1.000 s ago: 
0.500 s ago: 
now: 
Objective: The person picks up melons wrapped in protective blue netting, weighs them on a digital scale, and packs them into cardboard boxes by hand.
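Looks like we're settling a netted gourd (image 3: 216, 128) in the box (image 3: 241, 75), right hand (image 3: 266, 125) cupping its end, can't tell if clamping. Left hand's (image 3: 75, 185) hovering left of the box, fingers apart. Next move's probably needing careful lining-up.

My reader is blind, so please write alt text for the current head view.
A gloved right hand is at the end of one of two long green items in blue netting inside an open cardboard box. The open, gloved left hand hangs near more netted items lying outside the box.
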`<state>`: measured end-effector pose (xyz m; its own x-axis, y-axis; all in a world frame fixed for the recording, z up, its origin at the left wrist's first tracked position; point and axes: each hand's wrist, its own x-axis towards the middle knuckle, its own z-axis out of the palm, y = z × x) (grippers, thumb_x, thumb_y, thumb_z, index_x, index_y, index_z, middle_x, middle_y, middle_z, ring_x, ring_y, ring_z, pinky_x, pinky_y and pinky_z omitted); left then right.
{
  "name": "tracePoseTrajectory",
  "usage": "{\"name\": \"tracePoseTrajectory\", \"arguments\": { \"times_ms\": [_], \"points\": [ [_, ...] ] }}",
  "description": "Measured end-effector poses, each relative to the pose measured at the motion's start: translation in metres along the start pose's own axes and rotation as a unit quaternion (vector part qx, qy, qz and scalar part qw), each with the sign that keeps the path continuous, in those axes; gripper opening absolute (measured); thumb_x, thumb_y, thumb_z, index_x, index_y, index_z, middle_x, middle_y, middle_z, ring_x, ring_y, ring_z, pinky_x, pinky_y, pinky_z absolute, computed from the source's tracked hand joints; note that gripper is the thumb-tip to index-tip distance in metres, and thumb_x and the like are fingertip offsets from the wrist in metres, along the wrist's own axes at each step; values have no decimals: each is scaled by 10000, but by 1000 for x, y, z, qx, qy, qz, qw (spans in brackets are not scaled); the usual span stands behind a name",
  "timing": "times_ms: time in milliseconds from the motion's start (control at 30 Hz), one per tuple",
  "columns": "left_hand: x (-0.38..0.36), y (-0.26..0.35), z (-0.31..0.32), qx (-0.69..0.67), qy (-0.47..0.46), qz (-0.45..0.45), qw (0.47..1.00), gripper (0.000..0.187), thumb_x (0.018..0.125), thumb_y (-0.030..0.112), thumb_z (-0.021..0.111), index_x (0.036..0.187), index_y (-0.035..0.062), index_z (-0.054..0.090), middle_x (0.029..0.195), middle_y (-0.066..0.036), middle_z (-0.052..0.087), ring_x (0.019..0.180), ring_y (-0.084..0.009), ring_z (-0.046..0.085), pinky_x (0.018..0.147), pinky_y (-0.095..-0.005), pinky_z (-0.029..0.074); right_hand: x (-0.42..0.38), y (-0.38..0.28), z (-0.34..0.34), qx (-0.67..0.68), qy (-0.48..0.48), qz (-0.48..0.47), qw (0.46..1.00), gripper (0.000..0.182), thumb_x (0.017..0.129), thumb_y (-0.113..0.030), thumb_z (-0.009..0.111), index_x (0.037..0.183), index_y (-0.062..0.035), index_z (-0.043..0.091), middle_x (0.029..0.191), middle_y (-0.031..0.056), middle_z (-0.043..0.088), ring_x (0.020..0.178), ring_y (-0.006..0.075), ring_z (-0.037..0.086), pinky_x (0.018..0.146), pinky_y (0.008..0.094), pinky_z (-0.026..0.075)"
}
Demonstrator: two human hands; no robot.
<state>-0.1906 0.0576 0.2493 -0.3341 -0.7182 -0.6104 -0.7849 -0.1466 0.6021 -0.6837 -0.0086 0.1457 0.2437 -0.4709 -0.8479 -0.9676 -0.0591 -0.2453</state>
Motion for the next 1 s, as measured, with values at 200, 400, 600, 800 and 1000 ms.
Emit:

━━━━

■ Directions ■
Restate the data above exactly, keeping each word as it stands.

■ Expected answer ■
1.000 s ago: 
0.500 s ago: 
now: 
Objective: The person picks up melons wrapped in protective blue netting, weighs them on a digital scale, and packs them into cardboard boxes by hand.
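Looks like we're settling a netted gourd (image 3: 216, 128) in the box (image 3: 241, 75), right hand (image 3: 266, 125) cupping its end, can't tell if clamping. Left hand's (image 3: 75, 185) hovering left of the box, fingers apart. Next move's probably needing careful lining-up.

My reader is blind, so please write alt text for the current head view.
A gloved right hand is at the end of one of two long green items in blue netting inside an open cardboard box. The open, gloved left hand hangs near more netted items lying outside the box.
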`<state>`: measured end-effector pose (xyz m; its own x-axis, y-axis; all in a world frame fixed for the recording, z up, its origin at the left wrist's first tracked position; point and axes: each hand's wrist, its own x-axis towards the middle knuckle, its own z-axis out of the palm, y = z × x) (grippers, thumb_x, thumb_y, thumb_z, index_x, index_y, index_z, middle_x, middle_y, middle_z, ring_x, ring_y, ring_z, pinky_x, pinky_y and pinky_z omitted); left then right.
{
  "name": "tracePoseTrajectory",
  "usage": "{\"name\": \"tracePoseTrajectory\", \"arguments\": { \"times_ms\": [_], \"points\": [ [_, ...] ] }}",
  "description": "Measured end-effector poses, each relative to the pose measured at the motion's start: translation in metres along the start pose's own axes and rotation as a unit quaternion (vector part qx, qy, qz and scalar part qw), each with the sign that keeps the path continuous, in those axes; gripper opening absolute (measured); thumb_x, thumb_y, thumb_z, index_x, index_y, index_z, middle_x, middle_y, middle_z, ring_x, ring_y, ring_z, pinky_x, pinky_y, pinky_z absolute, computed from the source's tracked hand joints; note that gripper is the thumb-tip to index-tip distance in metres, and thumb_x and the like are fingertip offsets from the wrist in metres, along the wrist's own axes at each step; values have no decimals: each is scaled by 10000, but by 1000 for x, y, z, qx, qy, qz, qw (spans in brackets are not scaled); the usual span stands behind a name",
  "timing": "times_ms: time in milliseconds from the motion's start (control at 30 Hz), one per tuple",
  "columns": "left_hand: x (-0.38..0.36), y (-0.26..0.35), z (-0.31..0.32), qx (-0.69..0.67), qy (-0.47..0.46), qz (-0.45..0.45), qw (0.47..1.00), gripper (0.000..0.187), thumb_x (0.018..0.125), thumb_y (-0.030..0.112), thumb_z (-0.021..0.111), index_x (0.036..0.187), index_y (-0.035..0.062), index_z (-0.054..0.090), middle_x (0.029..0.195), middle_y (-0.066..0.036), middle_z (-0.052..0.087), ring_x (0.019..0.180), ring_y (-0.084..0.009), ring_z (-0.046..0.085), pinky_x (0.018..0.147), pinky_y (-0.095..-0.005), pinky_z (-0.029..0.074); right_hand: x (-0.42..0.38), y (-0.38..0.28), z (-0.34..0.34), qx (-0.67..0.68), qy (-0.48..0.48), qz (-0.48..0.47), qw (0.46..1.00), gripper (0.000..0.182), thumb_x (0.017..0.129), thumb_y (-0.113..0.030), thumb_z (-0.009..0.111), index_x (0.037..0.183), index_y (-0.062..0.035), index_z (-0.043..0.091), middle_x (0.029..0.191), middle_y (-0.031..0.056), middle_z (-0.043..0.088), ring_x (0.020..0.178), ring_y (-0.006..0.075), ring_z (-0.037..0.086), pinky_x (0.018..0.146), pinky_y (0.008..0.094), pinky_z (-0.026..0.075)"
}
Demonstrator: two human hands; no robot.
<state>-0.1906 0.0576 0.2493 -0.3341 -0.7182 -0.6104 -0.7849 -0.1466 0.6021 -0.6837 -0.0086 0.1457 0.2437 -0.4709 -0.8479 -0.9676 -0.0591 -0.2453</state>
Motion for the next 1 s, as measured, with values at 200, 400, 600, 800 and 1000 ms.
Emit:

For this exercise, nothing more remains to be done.